BRIEF => From the first line to the last, copy the listing below word for word.

STORED DATA Start Marker

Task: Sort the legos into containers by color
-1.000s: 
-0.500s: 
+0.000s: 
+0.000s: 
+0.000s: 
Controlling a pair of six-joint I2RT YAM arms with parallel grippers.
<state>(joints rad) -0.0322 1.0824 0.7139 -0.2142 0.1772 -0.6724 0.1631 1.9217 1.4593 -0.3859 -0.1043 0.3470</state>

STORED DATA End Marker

OUTPUT =>
Task: Sort the legos into containers by color
-1.000s: 
-0.500s: 
+0.000s: 
+0.000s: 
+0.000s: 
Controlling a pair of six-joint I2RT YAM arms with parallel grippers.
<state>(joints rad) -0.0322 1.0824 0.7139 -0.2142 0.1772 -0.6724 0.1631 1.9217 1.4593 -0.3859 -0.1043 0.3470</state>

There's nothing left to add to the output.